Frequently Asked Questions
What is a code quality checker?
A code quality checker is an AI-powered tool that analyzes your code to evaluate its quality across multiple dimensions including readability, maintainability, performance, security, and adherence to best practices. It provides detailed reports with quality scores and improvement recommendations.
What does the code quality analyzer check?
The analyzer evaluates: Readability (code clarity and naming), Maintainability (code structure and complexity), Error Handling (exception and edge cases), Best Practices (coding standards), Security (vulnerabilities and risks), Performance (efficiency and optimization), Documentation (comments and docs), and Code Smells (anti-patterns).
How is the code quality score calculated?
The quality score is calculated based on multiple factors: readability (20%), maintainability (20%), error handling (15%), best practices (15%), security (15%), performance (10%), and documentation (5%). Each factor is analyzed and scored out of 10, then combined for an overall quality score.
Is the code quality checker free?
Yes! Every new user gets 5 free lifetime credits. After that, purchase credits starting at $10 for 100 credits. Credits never expire and there are no subscriptions.
Which programming languages are supported?
We support 100+ programming languages including Python, JavaScript, TypeScript, Java, C++, C#, PHP, Ruby, Go, Rust, Swift, Kotlin, and more. The analyzer applies language-specific quality standards and best practices.

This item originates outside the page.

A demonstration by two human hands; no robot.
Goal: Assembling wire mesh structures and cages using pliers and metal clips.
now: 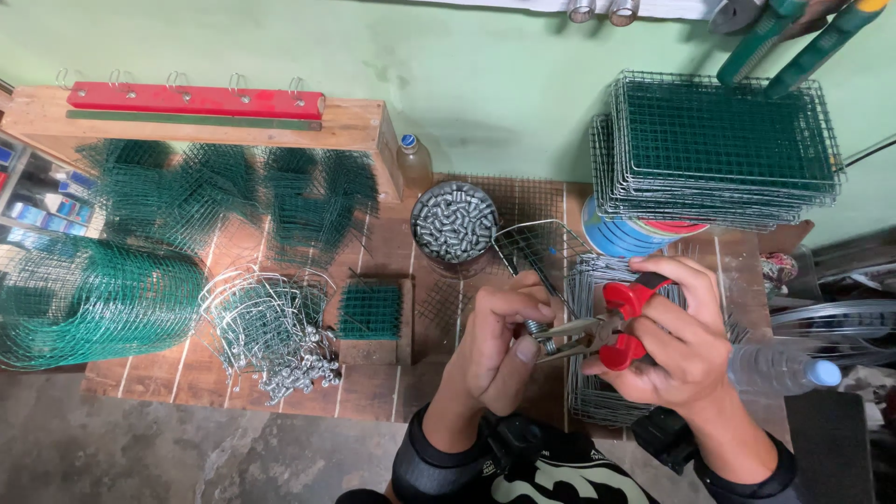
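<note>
A small plastic bottle [413, 161] with a blue cap stood against the green wall, just left of the round tin of metal clips [455, 222] and a little above it. Far to the left of that tin, a few small blue and white boxes [37, 201] lay in the compartments of a shelf (too blurred to tell more). To the tin's lower right, well apart, a clear plastic bottle [782, 367] with a pale blue cap lay on its side.

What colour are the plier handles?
Red, on the pliers in the right hand; head view.
</note>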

What's the difference between code quality and code review?
Code quality analysis focuses on automated metrics and objective measurements like complexity, maintainability, and adherence to standards. Code review includes subjective human feedback on design decisions, architecture, and context-specific improvements. Our tool provides both automated quality analysis and AI-powered review suggestions.